## What the task requires
What lines below mention the word "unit"? Copy each one.

## Exercise input
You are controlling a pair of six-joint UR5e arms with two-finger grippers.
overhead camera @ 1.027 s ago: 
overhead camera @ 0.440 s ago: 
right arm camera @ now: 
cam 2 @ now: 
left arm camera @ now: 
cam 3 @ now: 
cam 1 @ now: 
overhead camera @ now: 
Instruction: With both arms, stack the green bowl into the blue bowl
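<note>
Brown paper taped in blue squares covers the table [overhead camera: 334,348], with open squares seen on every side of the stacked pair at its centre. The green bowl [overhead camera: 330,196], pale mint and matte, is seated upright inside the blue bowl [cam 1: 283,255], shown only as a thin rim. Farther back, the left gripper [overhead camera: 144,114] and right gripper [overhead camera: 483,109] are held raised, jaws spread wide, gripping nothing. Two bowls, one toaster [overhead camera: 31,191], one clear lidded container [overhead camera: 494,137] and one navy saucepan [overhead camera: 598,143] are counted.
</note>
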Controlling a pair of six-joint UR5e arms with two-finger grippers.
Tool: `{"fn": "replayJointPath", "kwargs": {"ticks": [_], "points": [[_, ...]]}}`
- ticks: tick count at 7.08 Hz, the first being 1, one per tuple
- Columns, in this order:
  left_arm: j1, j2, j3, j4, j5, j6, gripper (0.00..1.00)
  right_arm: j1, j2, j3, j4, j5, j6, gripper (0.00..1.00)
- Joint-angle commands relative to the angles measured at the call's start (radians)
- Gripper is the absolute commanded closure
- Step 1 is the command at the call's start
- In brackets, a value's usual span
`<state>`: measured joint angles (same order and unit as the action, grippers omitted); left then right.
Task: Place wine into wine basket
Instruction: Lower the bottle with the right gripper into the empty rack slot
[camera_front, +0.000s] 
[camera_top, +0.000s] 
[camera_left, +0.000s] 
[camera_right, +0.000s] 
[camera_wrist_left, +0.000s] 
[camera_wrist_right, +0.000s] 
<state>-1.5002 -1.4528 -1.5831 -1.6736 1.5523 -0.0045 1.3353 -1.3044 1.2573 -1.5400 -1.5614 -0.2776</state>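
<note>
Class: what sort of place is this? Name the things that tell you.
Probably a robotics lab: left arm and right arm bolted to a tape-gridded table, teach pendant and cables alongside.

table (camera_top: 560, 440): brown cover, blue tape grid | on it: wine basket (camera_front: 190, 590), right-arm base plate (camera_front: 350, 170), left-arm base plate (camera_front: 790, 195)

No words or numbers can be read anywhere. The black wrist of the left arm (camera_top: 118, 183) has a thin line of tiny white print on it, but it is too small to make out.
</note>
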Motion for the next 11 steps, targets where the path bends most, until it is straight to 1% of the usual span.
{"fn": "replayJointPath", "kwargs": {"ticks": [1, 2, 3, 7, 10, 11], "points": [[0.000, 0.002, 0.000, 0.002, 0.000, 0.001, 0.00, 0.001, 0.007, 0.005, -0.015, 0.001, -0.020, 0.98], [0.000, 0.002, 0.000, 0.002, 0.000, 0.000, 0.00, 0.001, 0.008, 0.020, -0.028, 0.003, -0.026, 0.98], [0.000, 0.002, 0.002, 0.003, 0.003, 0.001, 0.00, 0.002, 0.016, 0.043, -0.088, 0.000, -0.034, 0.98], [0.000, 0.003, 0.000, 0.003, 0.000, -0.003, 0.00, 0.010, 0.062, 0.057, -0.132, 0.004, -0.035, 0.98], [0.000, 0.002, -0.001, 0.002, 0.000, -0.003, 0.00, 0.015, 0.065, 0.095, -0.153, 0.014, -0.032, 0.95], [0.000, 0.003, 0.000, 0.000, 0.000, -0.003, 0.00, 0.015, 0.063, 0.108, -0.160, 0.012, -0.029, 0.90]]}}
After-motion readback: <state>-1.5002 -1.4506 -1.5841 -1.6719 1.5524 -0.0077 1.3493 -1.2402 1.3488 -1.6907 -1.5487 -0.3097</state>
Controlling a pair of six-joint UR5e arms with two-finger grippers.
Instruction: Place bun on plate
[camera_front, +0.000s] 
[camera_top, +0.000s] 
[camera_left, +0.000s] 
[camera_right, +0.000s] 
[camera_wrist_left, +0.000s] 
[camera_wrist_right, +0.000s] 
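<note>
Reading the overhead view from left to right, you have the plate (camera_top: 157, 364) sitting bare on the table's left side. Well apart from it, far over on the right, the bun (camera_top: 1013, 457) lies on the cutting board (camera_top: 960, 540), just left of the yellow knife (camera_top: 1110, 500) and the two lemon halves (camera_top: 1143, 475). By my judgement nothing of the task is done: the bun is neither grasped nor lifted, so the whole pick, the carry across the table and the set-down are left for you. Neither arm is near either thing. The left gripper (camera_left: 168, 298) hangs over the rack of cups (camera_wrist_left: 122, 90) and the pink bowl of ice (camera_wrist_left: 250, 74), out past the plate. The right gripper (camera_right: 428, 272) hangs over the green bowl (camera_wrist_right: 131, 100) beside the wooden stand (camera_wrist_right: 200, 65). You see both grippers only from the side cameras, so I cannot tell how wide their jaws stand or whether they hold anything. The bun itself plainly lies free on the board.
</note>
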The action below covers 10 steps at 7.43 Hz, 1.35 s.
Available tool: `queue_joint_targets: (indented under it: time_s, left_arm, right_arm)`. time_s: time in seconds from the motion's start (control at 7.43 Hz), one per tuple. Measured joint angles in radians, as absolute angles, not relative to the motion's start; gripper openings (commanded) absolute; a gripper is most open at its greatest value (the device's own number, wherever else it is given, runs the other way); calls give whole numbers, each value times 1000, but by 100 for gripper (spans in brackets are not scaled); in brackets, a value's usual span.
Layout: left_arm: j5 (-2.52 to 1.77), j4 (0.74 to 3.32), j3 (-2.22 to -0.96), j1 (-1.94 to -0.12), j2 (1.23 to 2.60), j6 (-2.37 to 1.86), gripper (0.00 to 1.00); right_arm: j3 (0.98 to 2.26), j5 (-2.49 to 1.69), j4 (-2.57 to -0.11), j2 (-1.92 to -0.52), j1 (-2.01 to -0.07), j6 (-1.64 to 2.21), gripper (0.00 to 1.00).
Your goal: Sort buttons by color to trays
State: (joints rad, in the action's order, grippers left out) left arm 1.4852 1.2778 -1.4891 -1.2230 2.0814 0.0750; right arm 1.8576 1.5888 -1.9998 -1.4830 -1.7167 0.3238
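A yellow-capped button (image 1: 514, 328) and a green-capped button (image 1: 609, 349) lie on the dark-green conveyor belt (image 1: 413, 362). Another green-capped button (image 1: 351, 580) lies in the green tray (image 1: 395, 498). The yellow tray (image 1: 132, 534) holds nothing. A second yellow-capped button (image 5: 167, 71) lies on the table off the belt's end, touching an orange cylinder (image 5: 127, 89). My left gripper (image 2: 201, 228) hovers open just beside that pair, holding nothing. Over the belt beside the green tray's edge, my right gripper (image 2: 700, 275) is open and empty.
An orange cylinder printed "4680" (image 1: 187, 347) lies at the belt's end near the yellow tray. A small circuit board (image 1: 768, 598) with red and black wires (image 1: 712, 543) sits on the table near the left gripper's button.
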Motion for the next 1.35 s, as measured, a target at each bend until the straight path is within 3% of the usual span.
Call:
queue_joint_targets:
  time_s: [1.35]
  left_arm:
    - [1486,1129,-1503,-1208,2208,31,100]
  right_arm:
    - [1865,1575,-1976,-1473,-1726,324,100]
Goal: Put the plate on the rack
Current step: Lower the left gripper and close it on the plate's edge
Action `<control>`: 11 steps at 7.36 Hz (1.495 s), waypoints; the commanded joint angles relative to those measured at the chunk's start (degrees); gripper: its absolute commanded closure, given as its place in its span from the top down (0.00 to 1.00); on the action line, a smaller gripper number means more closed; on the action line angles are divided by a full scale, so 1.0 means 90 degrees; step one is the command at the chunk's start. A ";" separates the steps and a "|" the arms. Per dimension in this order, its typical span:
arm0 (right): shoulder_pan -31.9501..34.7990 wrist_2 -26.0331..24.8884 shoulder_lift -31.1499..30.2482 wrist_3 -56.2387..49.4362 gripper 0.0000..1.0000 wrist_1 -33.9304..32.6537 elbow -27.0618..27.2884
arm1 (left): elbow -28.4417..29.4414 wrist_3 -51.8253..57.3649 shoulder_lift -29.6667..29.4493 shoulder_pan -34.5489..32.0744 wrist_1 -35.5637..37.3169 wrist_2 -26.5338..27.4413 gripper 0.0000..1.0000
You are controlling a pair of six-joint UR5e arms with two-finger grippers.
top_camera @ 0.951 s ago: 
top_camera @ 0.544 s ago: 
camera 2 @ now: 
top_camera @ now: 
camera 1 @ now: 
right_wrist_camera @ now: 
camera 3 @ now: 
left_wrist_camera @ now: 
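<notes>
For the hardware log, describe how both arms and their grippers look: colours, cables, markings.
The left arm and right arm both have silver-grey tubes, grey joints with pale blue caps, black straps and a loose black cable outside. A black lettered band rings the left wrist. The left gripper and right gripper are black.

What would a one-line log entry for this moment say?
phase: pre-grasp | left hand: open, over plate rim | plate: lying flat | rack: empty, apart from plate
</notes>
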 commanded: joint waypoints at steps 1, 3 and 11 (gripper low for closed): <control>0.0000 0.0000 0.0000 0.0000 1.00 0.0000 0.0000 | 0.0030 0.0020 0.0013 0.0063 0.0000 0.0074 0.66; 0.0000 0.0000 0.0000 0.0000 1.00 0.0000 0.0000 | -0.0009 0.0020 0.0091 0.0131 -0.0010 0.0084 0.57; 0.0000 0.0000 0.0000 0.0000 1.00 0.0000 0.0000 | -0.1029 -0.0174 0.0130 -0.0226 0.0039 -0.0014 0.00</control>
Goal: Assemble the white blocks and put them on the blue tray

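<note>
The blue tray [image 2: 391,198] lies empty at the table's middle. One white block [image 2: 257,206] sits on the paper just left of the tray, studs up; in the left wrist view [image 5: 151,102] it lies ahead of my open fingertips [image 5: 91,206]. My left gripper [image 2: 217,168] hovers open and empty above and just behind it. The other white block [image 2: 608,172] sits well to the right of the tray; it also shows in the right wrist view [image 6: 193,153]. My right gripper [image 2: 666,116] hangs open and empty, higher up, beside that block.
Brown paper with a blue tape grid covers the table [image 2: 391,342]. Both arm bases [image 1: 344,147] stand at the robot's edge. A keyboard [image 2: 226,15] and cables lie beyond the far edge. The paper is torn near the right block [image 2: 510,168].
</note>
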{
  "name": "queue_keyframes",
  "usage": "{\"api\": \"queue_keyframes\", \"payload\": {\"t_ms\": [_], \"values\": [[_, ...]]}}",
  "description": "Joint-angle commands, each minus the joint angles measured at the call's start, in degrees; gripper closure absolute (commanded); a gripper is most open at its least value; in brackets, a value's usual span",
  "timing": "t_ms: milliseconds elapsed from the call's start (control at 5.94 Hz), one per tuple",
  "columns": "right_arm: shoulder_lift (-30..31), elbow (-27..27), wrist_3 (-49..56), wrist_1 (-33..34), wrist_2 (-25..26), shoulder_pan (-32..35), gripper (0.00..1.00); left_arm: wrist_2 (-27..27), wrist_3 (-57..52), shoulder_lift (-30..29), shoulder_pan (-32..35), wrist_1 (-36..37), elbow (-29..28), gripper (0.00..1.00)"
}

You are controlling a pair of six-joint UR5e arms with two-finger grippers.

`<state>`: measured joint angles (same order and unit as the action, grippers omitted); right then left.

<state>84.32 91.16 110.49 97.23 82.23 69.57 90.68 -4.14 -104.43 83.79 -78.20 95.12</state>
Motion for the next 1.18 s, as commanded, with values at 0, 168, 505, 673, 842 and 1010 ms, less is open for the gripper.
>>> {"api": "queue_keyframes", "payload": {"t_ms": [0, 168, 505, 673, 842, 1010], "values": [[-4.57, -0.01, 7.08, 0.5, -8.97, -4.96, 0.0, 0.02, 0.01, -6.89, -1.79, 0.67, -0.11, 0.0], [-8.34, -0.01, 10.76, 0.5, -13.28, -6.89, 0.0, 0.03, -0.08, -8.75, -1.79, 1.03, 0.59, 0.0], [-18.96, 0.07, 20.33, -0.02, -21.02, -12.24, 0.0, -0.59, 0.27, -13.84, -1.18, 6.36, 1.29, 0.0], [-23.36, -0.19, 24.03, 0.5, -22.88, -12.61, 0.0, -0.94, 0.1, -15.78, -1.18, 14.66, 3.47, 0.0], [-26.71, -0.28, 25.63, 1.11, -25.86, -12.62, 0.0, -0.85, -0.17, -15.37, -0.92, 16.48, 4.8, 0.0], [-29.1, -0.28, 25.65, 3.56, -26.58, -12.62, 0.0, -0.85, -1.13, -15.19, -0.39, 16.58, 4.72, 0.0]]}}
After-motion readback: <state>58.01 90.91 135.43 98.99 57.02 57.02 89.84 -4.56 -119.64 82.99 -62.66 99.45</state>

## Solution to this task
`<state>`: measured joint angles (same order and unit as the action, grippers omitted); left then right.
`<state>`: measured joint angles (same order and unit as the action, grippers omitted); right then left.

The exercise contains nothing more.